I’m visiting Hawai’i next month to teach two days of courses about WordPress, as I mentioned in Trip to Hawai’i – the Visitor’s Visa. Little did I know that the Visitor’s Visa was just the first in a series of hoops I have had to jump through.
A couple of weeks ago the nice folks at the University sent me a bunch of PDF forms I had to complete relating to tax matters and being a visiting foreigner in the US. One of those forms enables me to obtain an ITIN — that’s a magic tax number which will mean 30% of the meagre payments made to me will not be withheld.
I completed the 1 page form, with the assistance (more or less) of 8 pages of instructions. The final matter was to attach a copy of my passport.
But not just a copy, it had to be a notarised copy.
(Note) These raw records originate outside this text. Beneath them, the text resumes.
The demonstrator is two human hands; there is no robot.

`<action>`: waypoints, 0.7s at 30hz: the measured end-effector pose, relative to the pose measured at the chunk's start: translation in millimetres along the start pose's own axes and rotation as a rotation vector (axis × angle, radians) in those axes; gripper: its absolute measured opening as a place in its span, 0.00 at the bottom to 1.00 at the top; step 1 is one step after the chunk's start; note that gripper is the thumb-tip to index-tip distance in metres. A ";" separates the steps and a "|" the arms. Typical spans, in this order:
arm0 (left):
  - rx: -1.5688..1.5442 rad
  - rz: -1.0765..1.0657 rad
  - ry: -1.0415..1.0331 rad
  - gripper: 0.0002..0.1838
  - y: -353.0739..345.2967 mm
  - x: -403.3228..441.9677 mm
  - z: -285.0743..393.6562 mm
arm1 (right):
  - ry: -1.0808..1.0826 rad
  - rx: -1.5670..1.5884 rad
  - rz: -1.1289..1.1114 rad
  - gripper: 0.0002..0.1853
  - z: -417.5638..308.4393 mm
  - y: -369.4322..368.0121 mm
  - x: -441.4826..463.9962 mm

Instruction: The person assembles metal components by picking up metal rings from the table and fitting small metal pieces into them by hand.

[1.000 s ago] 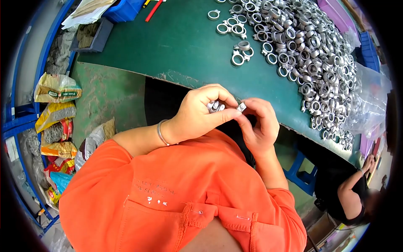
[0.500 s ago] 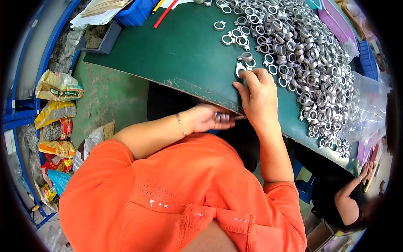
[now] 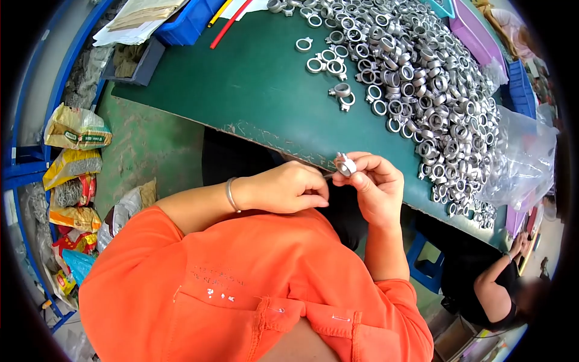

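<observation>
Between the thumb and fingers of my right hand (image 3: 377, 186) is a grey metal ring (image 3: 345, 167) with a small lug, held up at the table's front edge. My left hand (image 3: 286, 188) is just left of it, back upward and fingers curled in; whatever it holds is hidden underneath. Beyond my right hand, a few loose rings (image 3: 342, 90) lie on the green table (image 3: 241, 78). A large heap of similar metal rings (image 3: 422, 78) spreads over the table's right part.
Blue bin (image 3: 192, 24), grey bin (image 3: 140, 63) and a red pencil-like stick (image 3: 230, 24) are at the table's far left. A purple crate (image 3: 476, 33) and clear plastic bag (image 3: 522, 154) border the heap. Sacks (image 3: 78, 127) stand left; another person (image 3: 491, 289) sits right.
My right hand has drawn back from the loose rings to the table edge, now with a ring in its fingers. My left hand has turned from palm-up to back-up and curled.
</observation>
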State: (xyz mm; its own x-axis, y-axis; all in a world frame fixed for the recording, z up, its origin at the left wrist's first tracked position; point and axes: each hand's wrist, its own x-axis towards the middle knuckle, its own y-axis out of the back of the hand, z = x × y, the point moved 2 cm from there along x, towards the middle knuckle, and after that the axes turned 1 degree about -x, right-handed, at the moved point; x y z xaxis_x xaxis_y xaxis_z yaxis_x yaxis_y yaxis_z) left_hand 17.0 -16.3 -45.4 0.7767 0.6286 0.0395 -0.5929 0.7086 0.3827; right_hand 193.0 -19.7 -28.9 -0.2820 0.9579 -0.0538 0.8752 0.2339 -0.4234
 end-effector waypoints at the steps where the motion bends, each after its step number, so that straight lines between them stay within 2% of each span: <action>1: -0.265 0.044 0.115 0.04 5.2 0.4 11.4 | 0.025 0.012 -0.023 0.06 0.2 -0.8 -0.8; 2: -0.528 0.089 0.231 0.03 7.6 -0.3 18.5 | 0.021 0.012 -0.024 0.06 2.1 -2.9 -1.0; 3: -0.813 0.210 0.270 0.03 6.8 0.1 22.3 | 0.150 -0.037 -0.021 0.08 2.4 -5.9 -0.9; 4: -0.887 0.319 0.180 0.06 6.0 2.3 21.6 | 0.278 -0.084 -0.018 0.11 2.9 -7.6 -1.7; 5: -0.883 0.397 0.135 0.06 5.6 3.7 20.5 | 0.300 -0.137 -0.033 0.16 6.5 -5.6 -3.1; 7: -0.858 0.508 0.087 0.05 5.9 5.2 19.7 | 0.365 -0.199 -0.022 0.16 9.1 -5.1 -4.1; 8: -0.862 0.508 0.092 0.05 4.5 4.4 18.9 | 0.432 -0.265 -0.007 0.17 9.5 -4.5 -5.4; 11: -0.777 0.525 0.069 0.04 3.4 2.1 15.6 | 0.456 -0.291 0.010 0.18 11.1 -4.4 -8.3; 13: -0.553 0.519 -0.027 0.04 5.0 0.5 15.5 | 0.464 -0.293 0.026 0.18 11.6 -5.0 -9.6; 15: -0.555 0.535 -0.018 0.04 5.3 0.3 15.1 | 0.613 -0.570 0.083 0.16 9.4 -6.6 -10.9; 16: -0.555 0.550 -0.012 0.05 5.6 0.2 14.9 | 0.613 -0.569 0.082 0.16 6.6 -8.2 -11.1; 18: -0.564 0.564 -0.016 0.05 5.8 -0.4 13.9 | 0.793 -0.941 0.067 0.15 -2.8 -16.3 -13.3; 20: -0.574 0.576 -0.020 0.06 6.1 -1.4 12.4 | 0.837 -0.950 0.080 0.15 2.4 -19.2 -12.0; 21: -0.468 0.593 -0.084 0.05 7.2 -2.3 13.2 | 0.799 -0.845 0.129 0.14 7.9 -19.0 -11.6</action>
State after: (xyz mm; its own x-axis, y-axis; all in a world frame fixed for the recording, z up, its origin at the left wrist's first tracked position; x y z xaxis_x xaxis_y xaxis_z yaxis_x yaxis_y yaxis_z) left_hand 13.8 -16.9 -30.5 0.3026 0.9331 0.1942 -0.9298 0.3337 -0.1550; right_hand 176.5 -36.6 -27.3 -0.1083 0.7444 0.6589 0.9470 -0.1243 0.2962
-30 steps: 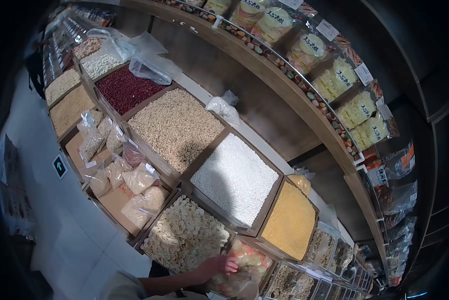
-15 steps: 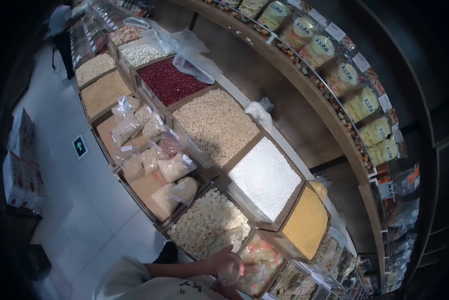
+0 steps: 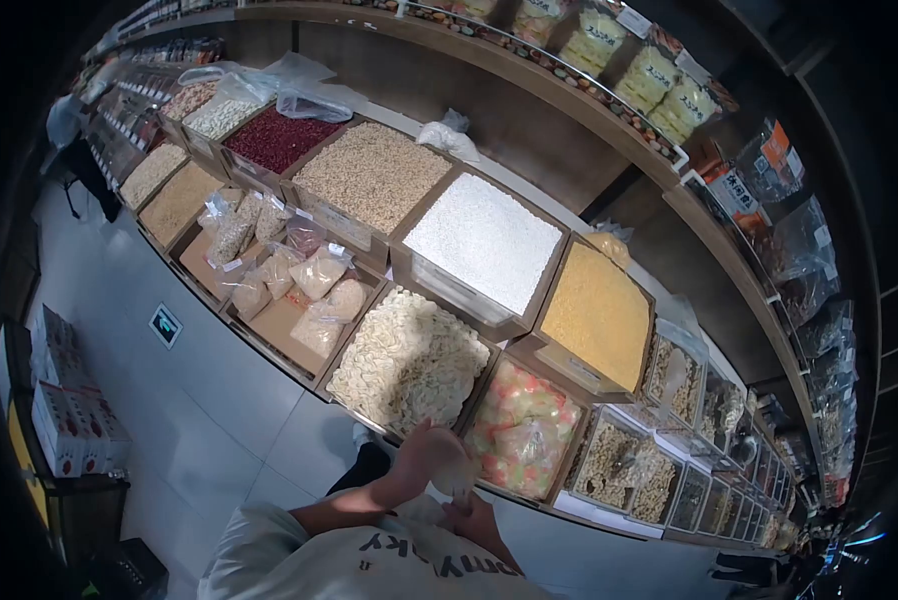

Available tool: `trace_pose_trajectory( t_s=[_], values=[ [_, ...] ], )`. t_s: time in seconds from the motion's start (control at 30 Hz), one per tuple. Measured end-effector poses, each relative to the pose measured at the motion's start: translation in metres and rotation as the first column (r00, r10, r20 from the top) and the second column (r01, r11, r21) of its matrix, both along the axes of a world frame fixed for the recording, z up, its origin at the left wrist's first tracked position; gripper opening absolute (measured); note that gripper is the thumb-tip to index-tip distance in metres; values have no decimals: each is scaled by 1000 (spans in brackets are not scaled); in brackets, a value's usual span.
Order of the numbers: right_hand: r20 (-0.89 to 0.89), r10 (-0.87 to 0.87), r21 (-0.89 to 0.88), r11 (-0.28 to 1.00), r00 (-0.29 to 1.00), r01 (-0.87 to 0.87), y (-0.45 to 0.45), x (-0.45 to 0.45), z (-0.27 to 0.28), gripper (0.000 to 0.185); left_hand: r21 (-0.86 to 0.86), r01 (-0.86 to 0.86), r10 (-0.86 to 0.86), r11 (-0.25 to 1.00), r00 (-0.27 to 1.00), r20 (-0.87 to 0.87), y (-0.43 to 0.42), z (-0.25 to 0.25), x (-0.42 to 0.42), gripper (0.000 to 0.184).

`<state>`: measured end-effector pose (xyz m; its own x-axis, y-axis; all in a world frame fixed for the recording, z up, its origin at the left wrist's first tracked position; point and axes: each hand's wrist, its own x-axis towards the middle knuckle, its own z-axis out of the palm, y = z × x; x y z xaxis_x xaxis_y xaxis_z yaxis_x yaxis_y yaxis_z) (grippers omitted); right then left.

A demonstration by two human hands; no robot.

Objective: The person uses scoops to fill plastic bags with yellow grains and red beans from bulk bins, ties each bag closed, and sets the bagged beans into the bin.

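Observation:
My left hand [image 3: 419, 468] is in front of my chest, at the near edge of a bin of pale flat slices [image 3: 399, 350]. Its fingers are curled about a pale translucent thing that looks like a clear plastic bag [image 3: 455, 476]. Just below and to the right, my right hand [image 3: 472, 520] has its fingers closed at the lower part of the same bag. The fingertips are small and partly hidden. Beside the hands, on the right, lies a bin of red-and-yellow wrapped packets [image 3: 522, 430].
Behind stand bins of white grains [image 3: 489, 240], yellow meal [image 3: 599, 315], beige grains [image 3: 374, 175] and dark red beans [image 3: 274, 140]. Bagged grains [image 3: 299, 285] lie in a tray at left. Shelves of packets [image 3: 649, 78] run above. Boxes [image 3: 74, 425] stand on the floor; a person [image 3: 74, 145] is far left.
My view has swung right, so the bins sit further left and more bins show at right. My left hand has risen slightly, and my right hand has come into clearer view beside it.

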<state>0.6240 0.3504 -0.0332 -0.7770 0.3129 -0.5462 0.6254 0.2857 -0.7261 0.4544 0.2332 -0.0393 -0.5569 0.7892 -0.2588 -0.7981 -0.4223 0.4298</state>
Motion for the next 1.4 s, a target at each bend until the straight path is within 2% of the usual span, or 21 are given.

And it had to be notarised by one of the people on the official list. Luckily a local lawyer in Newtown was on that list.
I visited the lawyer on Wednesday and paid $20 for him to photocopy the passport, scrutinise the instructions for the form and affix his rubber stamp, his red seal and his signature. I’ve added to this post a low resolution, small scan of the document, with some parts blurred out for safety.
Then the notary pointed out I would have to obtain an apostille. At least, he thought I probably did — between his legal knowledge and both of us reading the instructions numerous times it seemed as though maybe I would have to do that. Perhaps.
An apostille, I thought. What the heck is that? Good old Google had the answer.
For a further $40 the department of Internal Affairs take a look at the documents and verify the authenticity of the notary’s certification of the copy of my passport. Then they add a fancy bit of paper with a signature, a red seal and a fancy blue ribbon. The two pages now must be forever joined. Again, there’s a small, fuzzy image below.
Quite frankly I’m surprised that was sufficient verification of my identity. I’d rather expect the next step to be a personal note from The Queen — provided she’d been authenticated by the US President, of course. Oh, and then maybe God should join in too.
There are many more hurdles yet, I realise: airport security, Immigration and Customs at the US entry point, who knows! Perhaps even the bus drivers will want me to prove I’m not some kind of illegal alien with mal intent.
In spite of all of this form filling and hurdle jumping I am still looking forward to my trip to Honolulu and the Big Island, but ultimately it would have been a whole lot easier, and probably cheaper, to have just gone for a holiday.